De modo geral, podemos buscar caminhos psíquicos para sairmos dos sofrimentos de formas variadas: por meio da resiliência, do exercício da criatividade, de trocas de experiências com o outro, da religiosidade, dos pensamentos positivos, da análise, da meditação, do cultivo da inteligência emocional. O que colocamos em movimento nesse processo é a própria pulsão de vida e o que a caracteriza são: a abertura para o novo, a possibilidade de superação, a criação de novos laços sociais amorosos e um acréscimo da qualidade de vida.


Se as nossas escolhas permanecerem imutáveis ou mais resistentes, estaremos recriando fundamentalmente o mesmo mundo, com os males, desequilíbrios e distúrbios de sempre, estado em que impera a pulsão de morte.

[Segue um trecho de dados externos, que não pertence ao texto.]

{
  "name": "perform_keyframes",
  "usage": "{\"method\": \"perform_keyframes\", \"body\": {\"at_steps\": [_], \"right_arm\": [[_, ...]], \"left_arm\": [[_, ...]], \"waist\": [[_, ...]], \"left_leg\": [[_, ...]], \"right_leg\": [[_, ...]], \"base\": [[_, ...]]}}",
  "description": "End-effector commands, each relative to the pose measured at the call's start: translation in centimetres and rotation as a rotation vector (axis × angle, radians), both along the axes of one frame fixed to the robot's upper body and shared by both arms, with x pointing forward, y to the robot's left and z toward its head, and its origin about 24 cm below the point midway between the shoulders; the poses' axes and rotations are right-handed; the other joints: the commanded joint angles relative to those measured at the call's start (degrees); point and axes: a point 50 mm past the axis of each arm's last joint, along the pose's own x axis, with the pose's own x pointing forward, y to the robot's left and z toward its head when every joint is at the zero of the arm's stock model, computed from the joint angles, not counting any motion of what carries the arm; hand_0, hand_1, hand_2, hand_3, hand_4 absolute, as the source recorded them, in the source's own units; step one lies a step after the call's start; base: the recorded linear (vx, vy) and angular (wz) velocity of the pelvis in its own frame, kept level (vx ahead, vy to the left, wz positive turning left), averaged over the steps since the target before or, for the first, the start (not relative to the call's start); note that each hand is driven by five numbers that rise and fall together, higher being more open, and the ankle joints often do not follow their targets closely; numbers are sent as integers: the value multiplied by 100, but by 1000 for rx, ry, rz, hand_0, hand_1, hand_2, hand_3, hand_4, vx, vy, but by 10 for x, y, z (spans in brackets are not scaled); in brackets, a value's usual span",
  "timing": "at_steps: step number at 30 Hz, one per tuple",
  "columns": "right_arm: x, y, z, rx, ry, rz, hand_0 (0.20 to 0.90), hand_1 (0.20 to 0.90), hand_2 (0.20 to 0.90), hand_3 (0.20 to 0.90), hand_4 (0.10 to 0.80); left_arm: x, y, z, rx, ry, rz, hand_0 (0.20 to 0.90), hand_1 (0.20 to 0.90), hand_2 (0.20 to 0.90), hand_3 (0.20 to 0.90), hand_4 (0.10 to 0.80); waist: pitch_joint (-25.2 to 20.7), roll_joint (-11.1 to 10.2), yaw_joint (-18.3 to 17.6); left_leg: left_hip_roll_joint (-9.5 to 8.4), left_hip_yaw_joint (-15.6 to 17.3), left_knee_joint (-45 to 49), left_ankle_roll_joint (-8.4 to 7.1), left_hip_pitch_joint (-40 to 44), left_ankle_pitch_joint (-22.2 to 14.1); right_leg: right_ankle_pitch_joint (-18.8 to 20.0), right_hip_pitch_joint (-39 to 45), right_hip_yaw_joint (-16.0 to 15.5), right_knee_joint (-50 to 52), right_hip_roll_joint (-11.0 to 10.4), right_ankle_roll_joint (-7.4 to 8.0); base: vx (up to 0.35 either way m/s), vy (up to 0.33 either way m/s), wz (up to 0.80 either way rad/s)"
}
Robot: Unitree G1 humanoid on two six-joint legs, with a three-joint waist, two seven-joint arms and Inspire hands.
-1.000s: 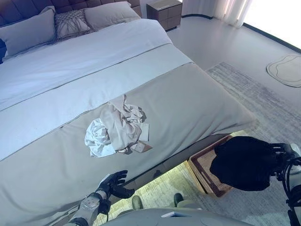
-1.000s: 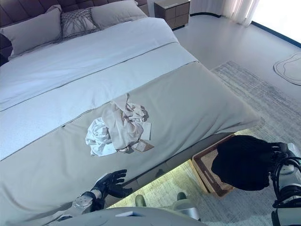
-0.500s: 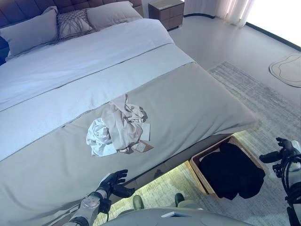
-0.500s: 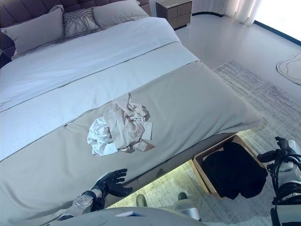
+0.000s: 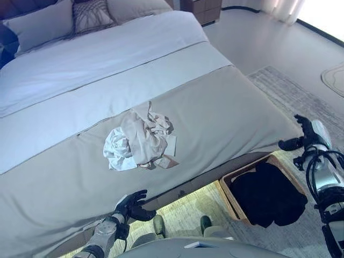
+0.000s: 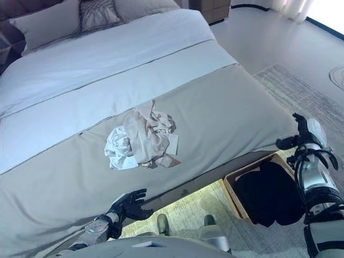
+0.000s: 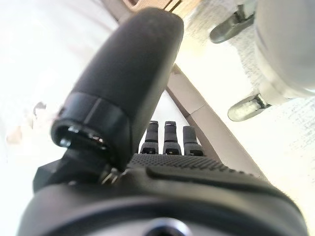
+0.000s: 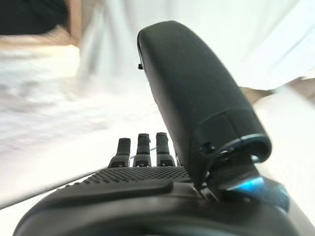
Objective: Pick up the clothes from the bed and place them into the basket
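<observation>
A crumpled pile of beige and white clothes [image 5: 141,142] lies on the grey bed cover [image 5: 226,115] near the foot of the bed. A dark garment [image 5: 267,193] lies inside the brown basket [image 5: 227,189] on the floor by the bed's foot. My right hand [image 5: 296,137] is open and empty, raised above the basket beside the bed's corner; its straight fingers show in the right wrist view [image 8: 142,150]. My left hand [image 5: 130,205] is open and empty, low at the bed's near edge, below the clothes pile.
Pillows [image 5: 37,24] lie at the head of the bed. A grey rug [image 5: 301,97] covers the floor to the right. A small pale mat [image 5: 334,80] lies at the far right.
My right hand let go of the dark garment, which dropped into the basket, then rose open toward the bed's corner. The camera tilted down. The left hand stayed put.
</observation>
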Motion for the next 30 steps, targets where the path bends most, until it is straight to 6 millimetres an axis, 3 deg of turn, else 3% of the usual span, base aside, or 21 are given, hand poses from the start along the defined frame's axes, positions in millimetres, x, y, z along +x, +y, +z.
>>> {"method": "perform_keyframes", "body": {"at_steps": [1, 2, 7, 8, 9, 10, 23, 30], "right_arm": [[43, 30, 80, -111, -315, 146, 385, 385, 385, 299, 199], [47, 36, 86, -121, -329, 173, 300, 300, 300, 200, 100], [60, 54, 104, -137, -362, 246, 300, 300, 300, 200, 100], [64, 58, 108, -145, -366, 255, 352, 352, 352, 260, 160], [65, 59, 109, -147, -367, 257, 571, 571, 571, 516, 416], [67, 61, 111, -151, -368, 260, 900, 900, 900, 900, 800], [95, 97, 158, -222, -427, 306, 900, 900, 900, 900, 800], [106, 106, 181, -254, -430, 289, 900, 900, 900, 900, 800]], "left_arm": [[23, 12, 14, 12, -116, 42, 900, 900, 900, 900, 800], [23, 12, 14, 11, -116, 54, 900, 900, 900, 900, 800], [20, 13, 13, 5, -109, 79, 900, 900, 900, 900, 800], [21, 12, 13, 3, -111, 82, 900, 900, 900, 900, 800], [21, 12, 13, 2, -111, 83, 900, 900, 900, 900, 800], [21, 12, 13, -1, -113, 83, 900, 900, 900, 900, 800], [47, 6, 28, -38, -213, 49, 900, 900, 900, 900, 800], [64, -2, 41, -81, -290, 0, 900, 900, 900, 900, 800]], "waist": [[-93, -300, 300], [-77, -304, 346], [9, -339, 549], [65, -352, 620], [78, -353, 635], [115, -351, 678], [882, -277, 1286], [1280, -144, 1576]], "left_leg": [[-107, -50, 84, -43, 402, -711], [-118, -80, 84, -42, 386, -704], [-186, -224, 116, -25, 290, -675], [-207, -275, 126, -18, 245, -662], [-213, -287, 128, -16, 233, -659], [-230, -326, 129, -10, 202, -646], [-413, -808, 116, 86, -473, -381], [-482, -975, 143, 132, -874, -248]], "right_leg": [[140, -486, -131, 450, -48, -34], [133, -481, -159, 452, -57, -42], [100, -468, -296, 471, -111, -71], [96, -482, -346, 483, -132, -79], [94, -486, -359, 485, -137, -81], [91, -497, -390, 490, -144, -84], [120, -997, -824, 690, -269, -106], [54, -1331, -1066, 934, -334, -128]], "base": [[30, 47, 9], [34, 45, 16], [38, 54, 20], [11, 48, 27], [4, 51, 31], [12, 51, 26], [-42, 64, 25], [-39, 46, 19]]}}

É necessário se renovar! Precisamos uns dos outros! Ainda há tempo! O que você deseja continuar alimentando?


Referência bibliográfica:

FREUD, Sigmund (1920-1922). Além do Princípio do Prazer, Psicologia de Grupo e outros trabalhos. In.J.Strachey, Edição Standard Brasileira da Obras Psicológicas Completas de Sigmund Freud (Vol. 18). Rio de Janeiro: Imago.